By default, a snapshot will occur every four hours, or six times a day (these are the hourly intervals). It will also keep a second set of snapshots, taken once a day and stored for a week (or seven days):

interval    hourly  6 interval    daily   7

Note that the hourly interval is specified first. This is very important, as the first interval line is assumed to be the smallest unit of time, with each additional line getting successively bigger. Thus, if you add a yearly interval, it should go at the bottom, and if you add a minutes interval, it should go before the hourly interval. It's also worth noting that the snapshots are pulled up from the smallest interval to the largest.
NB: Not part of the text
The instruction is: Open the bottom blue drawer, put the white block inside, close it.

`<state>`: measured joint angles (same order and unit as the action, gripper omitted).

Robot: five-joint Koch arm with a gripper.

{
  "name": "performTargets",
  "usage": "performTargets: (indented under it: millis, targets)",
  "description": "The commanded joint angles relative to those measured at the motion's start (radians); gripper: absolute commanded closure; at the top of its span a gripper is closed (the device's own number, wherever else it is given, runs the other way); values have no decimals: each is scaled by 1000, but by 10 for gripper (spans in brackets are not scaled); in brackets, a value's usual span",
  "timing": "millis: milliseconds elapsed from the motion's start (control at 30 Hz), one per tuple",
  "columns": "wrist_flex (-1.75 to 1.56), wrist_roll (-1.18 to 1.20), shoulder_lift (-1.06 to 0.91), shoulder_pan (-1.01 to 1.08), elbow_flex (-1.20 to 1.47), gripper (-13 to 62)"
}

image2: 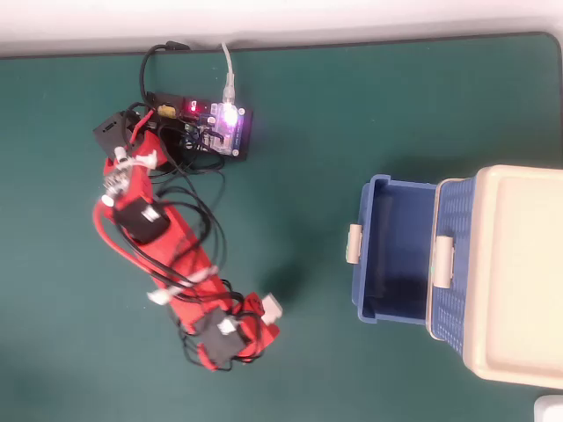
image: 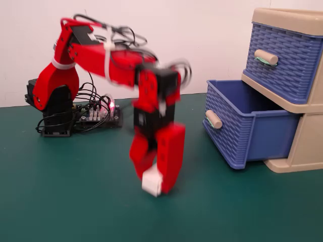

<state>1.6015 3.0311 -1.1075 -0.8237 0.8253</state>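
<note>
red gripper (image: pixel 153 182) hangs from the arm with its two thick jaws pointing down, pinching the white block (image: pixel 152 183) between their tips. motion blur softens the fixed view, so the block's studs and the way they face cannot be read; it shows only as a small pale lump at the jaw tips, raised off the green table (image: pixel 60 201). in the overhead view the block (image2: pixel 272 307) peeks out as a white corner on the drawer side of the gripper (image2: pixel 260 318), its long axis too hidden to tell.

taking the beige cabinet (image: pixel 298 151) as landmark: the gripper and block sit well apart from it, out over bare green mat, with open table between them and the drawer front. the bottom blue drawer (image: pixel 242 131) is pulled out of the cabinet toward the arm, its long axis running away from the cabinet face, its open top up and its inside showing bare blue floor. its beige handle (image: pixel 214 119) faces the arm. the upper blue drawer (image: pixel 285 60) sits pushed in above it. in the overhead view the open drawer (image2: pixel 393 251) juts from the cabinet (image2: pixel 519 272) toward the left, and the gripper lies lower-left of its front rim. behind the arm, far from the cabinet, a lit control board (image2: pixel 211 123) sits near the table's far edge with cables trailing.
</note>
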Motion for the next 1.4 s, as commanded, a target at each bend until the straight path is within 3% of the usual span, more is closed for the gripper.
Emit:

In this example, the daily snapshots are pulled from the oldest hourly snapshot, not directly from the main filesystem.

The backup section tells rsnapshot which files you actually want to back up:

backup      /etc/      localhost/etc/

In this example, backup is the backup point, /etc/ is the full path to the directory we want to take snapshots of, and localhost/etc/ is a subdirectory inside the snapshot root where the snapshots are stored. If you are taking snapshots of several machines on one dedicated backup server, it's a good idea to use hostnames as directories to keep track of which files came from which server.

In addition to full paths on the local filesystem, you can also back up remote systems using rsync over ssh. If you have ssh enabled (via the cmd_ssh parameter), specify a path similar to this:

backup      backup@example.com:/etc/     example.com/etc/

This behaves fundamentally the same way as specifying local pathnames, but you must take a few extra things into account:

  • The ssh daemon must be running on example.com.

  • You must have access to the specified account on the remote machine (in this case, the backup user on example.com). See [Hack #38] for instructions on setting this up.

  • You must have key-based logins enabled for the specified user at example.com, without passphrases.

  • This backup occurs over the network, so it may be slower. Since this uses rsync, this is most noticeable during the first backup. Depending on how much your data changes, subsequent backups should go much faster.

One thing you can do to mitigate the potential damage from a backup server breach is to create alternate users on the client machines with their UIDs and GIDs set to 0, but with a more restrictive shell, such as scponly [Hack #63] .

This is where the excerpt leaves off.